Canadians are beginning to see First Nations people.
That was the message National Chief Shawn A-in-chut Atleo’s grandmother told him during Prime Minister Stephen Harper’s residential school apology.
“My granny was squeezing my hand and she said ‘they are beginning to see us,’” Atleo said.
Atleo also described a vision his grandmother shared with him on the day of the residential school apology during his May 13 keynote address at the Treaty No. 5 Commemoration Gala.
“I was pushing up, and I didn’t understand, but it was really heavy and I couldn’t push up,” Atleo said, quoting his grandmother. “Then I came to understand what was happening – I was trying to push this heavy page on a dark chapter in our history. What I realized is that I couldn’t do it because no one person can on their own. It will take all of us to turn this heavy page on this dark chapter in our history.”
Atleo emphasized that all Canadians need to learn that every person in the country is a treaty person, not just First Nations people.
“It is time to remember that treaties were signed between nations, First Nations and the Crown,” Atleo said. “It makes everyone treaty people, each and every one of us in this room, each and every person in this country.”
The patterns of the past must not be repeated in the future, Atleo said.
“In every single institution of learning in this country, the young people need to leave those institutions knowing their responsibilities when it comes to treaties and about the relationship requirements of First Nations,” Atleo said. “This is something we can absolutely achieve at this juncture in history and it is in fact the vision that existed when the treaties were first forged.”
The Elders remind us that the treaties are about relationships, sharing, mutual respect and harmony, Atleo said.
“These treaties are not relics of the past,” Atleo said. “They are as valid today as the day that they were signed. Legally, morally and every other way, they are still valid today. They are enshrined in Section 35 of the Canadian Constitution.”
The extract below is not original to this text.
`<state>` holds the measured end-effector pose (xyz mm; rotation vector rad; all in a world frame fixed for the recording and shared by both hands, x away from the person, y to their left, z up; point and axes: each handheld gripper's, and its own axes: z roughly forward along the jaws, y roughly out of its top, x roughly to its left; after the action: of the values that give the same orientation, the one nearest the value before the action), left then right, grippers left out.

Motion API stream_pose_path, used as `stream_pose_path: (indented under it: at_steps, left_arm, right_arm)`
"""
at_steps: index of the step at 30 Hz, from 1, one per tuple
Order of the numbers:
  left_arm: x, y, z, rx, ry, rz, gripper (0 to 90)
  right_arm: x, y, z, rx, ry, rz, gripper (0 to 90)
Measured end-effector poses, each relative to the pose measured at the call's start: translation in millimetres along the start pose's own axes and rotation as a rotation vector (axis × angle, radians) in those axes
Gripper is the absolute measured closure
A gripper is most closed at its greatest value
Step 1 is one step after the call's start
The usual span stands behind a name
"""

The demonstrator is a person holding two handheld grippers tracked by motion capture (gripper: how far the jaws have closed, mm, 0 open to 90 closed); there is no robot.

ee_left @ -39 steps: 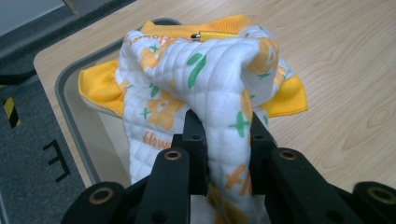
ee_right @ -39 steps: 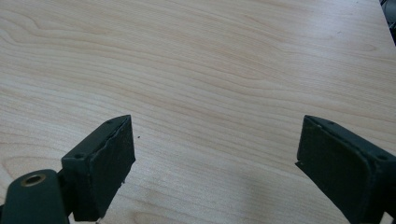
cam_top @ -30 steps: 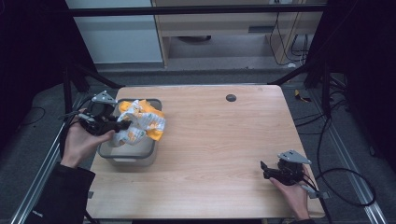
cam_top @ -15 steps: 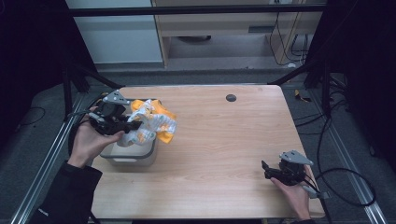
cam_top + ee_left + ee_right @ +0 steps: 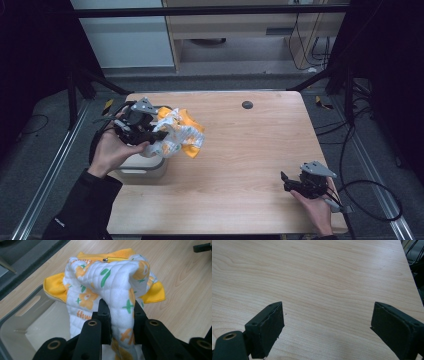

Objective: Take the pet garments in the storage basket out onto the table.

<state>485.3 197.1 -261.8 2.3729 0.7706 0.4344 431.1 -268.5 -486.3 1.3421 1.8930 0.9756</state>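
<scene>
White quilted cloth with orange-green print and yellow trim clamped in left gripper, above grey plastic bin. Right gripper jaws apart over wooden table.

We see white quilted cloth with orange flowers, green marks, yellow-orange edges. We see pale cream bin, grey rim. Counter light brown wood, wavy grain. Jaws black. Dark round spot on counter.
</scene>
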Motion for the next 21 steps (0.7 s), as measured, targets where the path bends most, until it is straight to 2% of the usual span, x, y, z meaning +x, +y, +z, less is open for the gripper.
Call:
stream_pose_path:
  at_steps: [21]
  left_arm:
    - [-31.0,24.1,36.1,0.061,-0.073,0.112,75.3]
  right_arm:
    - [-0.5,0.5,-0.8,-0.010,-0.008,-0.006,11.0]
Atleo also spoke about how the four countries, Australia, New Zealand, United States and Canada, who voted against the United Nations Declaration on the Rights of Indigenous Peoples are changing their position, with Australia and New Zealand having already endorsed the declaration and the United States and Canada announcing they would review or take steps to endorse the declaration.
“There are several elements to that declaration that are exciting,” Atleo said. “It comes on the heels of a major treatise report that was done in the United Nations confirming that nation states like Canada not only have treaties but have responsibilities to uphold and honour treaties (and) to implement them in the spirit and intent which they were entered into.”
Atleo is calling for Canada to work with First Nations to implement the Declaration on the Rights of Indigenous Peoples.
“It speaks to things like citizenship, it speaks to things like education,” Atleo said. “Education has been made by the chiefs the top priority to push forward on.”
Atleo stressed the need for better education for First Nations people, noting that 60 schools currently need to be built in First Nation communities across the country.
“They are communities like the ones we visited right here in northern Ontario and northern Manitoba who don’t have schools, who don’t have education supports,” Atleo said. “So this is a real need – 60 schools are needed. We want to see 65,000 students graduate in the next five years. We can do this by working together.”